◆ **Exercise aim**: Only lines with the word "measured" are needed; collect each of them from the listing below.

◆ **Available data**:
-=-=-=-=-
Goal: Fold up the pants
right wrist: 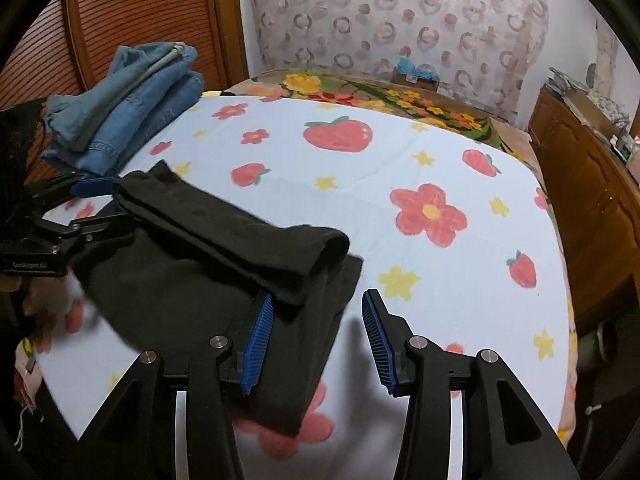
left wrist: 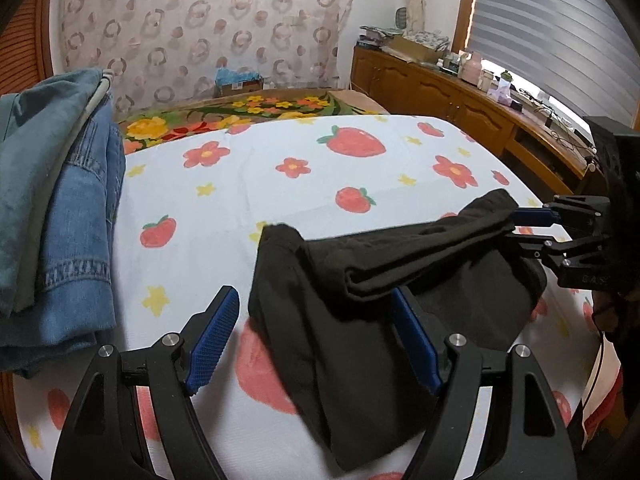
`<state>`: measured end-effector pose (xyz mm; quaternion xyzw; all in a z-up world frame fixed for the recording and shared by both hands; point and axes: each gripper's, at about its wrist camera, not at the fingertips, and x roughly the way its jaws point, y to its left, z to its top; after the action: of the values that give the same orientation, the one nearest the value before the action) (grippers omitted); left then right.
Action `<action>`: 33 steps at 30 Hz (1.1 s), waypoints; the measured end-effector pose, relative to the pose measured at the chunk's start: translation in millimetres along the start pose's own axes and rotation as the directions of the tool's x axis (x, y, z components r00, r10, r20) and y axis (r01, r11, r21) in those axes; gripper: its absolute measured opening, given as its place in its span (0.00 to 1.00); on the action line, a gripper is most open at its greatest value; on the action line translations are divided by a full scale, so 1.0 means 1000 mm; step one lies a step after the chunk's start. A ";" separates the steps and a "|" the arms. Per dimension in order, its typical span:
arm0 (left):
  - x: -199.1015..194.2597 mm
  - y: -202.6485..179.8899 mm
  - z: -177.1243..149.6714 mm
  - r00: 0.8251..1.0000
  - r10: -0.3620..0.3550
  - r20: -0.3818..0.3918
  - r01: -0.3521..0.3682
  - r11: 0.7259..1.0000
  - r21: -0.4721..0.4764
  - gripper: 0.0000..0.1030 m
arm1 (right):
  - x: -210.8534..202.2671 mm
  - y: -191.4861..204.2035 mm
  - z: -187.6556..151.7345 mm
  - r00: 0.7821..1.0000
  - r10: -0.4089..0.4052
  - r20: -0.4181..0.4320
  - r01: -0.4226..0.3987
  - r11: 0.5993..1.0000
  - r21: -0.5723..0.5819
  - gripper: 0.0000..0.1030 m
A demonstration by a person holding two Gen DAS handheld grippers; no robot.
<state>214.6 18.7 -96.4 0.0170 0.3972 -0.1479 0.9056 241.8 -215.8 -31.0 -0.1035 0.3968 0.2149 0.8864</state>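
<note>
The black pants (left wrist: pixel 360 320) lie folded into a thick bundle on the bed (left wrist: pixel 248 184), on its white cover printed with strawberries and flowers. In the left wrist view the bundle's long axis runs from about 7 o'clock up toward 2 o'clock, with a rolled upper layer whose far end points at 2 o'clock toward the other tool. In the right wrist view the same bundle (right wrist: pixel 208 272) runs from 10 o'clock down toward 5 o'clock. The left claw (left wrist: pixel 316 336) tilts down over the near end of the pants, its 2 blue pads spread wide; the right-hand pad sits against the cloth edge, the other stands clear over the cover, so nothing is pinched. The right claw (right wrist: pixel 316 344) also tilts downward, jaws parted, with a fold of cloth lying between them and not squeezed. A stack of folded denim (right wrist: pixel 128 108) rests at 10 o'clock on the bed, well apart from the pants.
</note>
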 end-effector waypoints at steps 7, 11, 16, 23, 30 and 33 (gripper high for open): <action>0.003 0.006 0.016 0.999 0.026 0.032 -0.025 1.000 -0.015 0.76 | 0.005 -0.003 0.016 0.999 -0.031 0.031 0.031 0.999 0.006 0.46; 0.016 0.011 0.017 0.999 0.043 -0.003 -0.043 0.999 -0.028 0.76 | 0.011 -0.011 0.017 0.998 -0.065 0.028 0.064 0.997 0.040 0.46; 0.029 0.014 0.011 0.998 0.039 -0.048 -0.041 0.999 -0.034 0.76 | 0.012 -0.020 0.014 0.998 -0.065 0.024 0.063 0.995 0.081 0.46; 0.033 0.013 0.010 0.997 0.033 -0.073 -0.035 0.999 -0.026 0.79 | -0.006 -0.021 0.008 0.997 -0.058 0.049 0.053 0.993 0.102 0.46; 0.035 0.010 0.010 0.995 0.049 -0.082 -0.050 0.999 -0.009 0.84 | -0.026 -0.020 -0.015 0.999 -0.019 0.044 0.015 0.995 0.101 0.46; 0.035 0.010 0.010 0.995 0.054 -0.085 -0.056 0.998 -0.014 0.85 | -0.028 -0.019 -0.027 1.000 -0.022 0.018 0.020 0.994 0.108 0.46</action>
<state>247.5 18.1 -116.0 0.0269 0.4357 -0.1188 0.8918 216.2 -250.7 -27.5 -0.0575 0.3982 0.1847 0.8967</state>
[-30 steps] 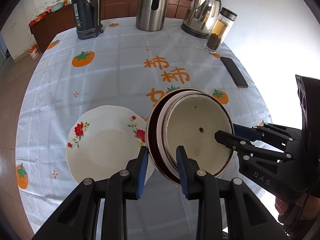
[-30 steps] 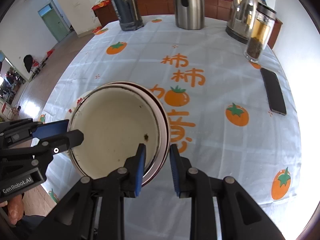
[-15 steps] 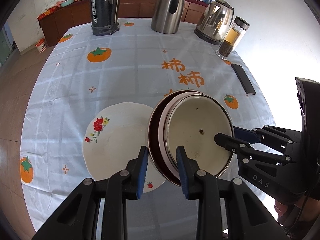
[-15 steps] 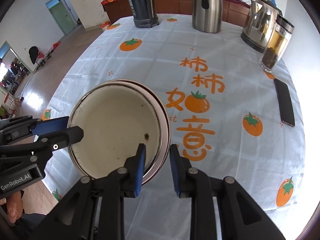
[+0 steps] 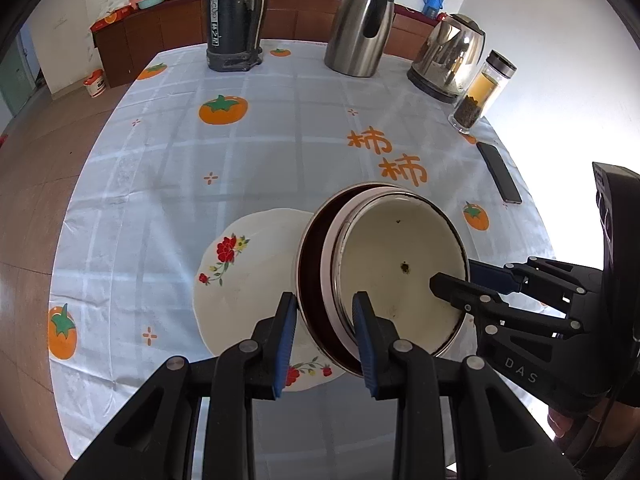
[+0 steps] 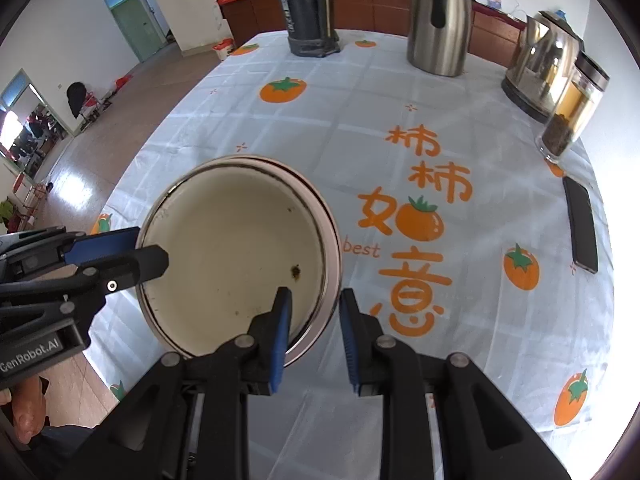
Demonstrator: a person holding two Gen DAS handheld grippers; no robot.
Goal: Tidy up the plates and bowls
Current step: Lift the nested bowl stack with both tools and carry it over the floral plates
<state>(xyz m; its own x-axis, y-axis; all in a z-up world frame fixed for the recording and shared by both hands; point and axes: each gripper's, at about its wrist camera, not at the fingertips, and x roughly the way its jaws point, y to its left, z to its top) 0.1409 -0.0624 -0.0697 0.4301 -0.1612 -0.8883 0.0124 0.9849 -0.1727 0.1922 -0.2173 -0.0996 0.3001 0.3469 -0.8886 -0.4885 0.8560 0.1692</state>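
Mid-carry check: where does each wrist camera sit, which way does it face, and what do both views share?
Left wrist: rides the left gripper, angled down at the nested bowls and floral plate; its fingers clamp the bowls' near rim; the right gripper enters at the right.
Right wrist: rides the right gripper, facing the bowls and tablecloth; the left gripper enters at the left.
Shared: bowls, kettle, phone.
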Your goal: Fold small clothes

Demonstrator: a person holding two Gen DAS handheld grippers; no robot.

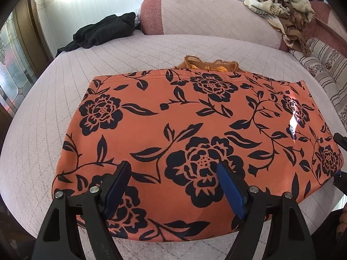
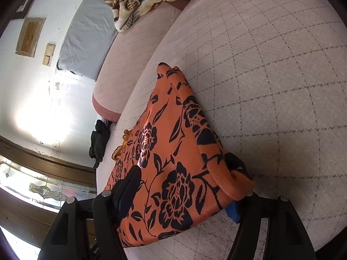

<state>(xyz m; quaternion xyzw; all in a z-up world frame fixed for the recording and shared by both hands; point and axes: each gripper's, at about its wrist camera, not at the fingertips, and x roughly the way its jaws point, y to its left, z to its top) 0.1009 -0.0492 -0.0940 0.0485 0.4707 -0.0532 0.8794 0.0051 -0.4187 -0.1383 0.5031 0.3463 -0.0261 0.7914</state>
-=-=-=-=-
◆ **Task answer**:
`<state>`: measured end-effector pose (xyz mm; quaternion xyzw; all in a z-up world frame fixed for the recording and shared by both hands; point and axes: each gripper's, at about its wrist camera, not at the fingertips, and x roughly the way its jaws point, y to its left, z to its top; after the action: of the values that give the same orientation, the one nearest the value before the action) (grippers omitted); left then right.
Action `<action>`: 33 steps at 30 Hz (1.1 s), waypoints; the measured end-effector pose, relative to the pose measured at the chunk's start: translation in millimetres along the start pose's own axes and rotation as the directions of the tool's x axis (x, y, z components r00, r10, r20) and y axis (r01, r11, r21) in those axes; gripper: its absolute measured opening, given as its place in its span (0.00 to 1.00); on the action line, a gripper is most open at its greatest value; on the action line translations are divided by a full scale, so 1.0 means 1000 mm; step one lies a step after the chunk's start. A ";" separates the steps and a "|" the arms. Per dimension in order, its typical span:

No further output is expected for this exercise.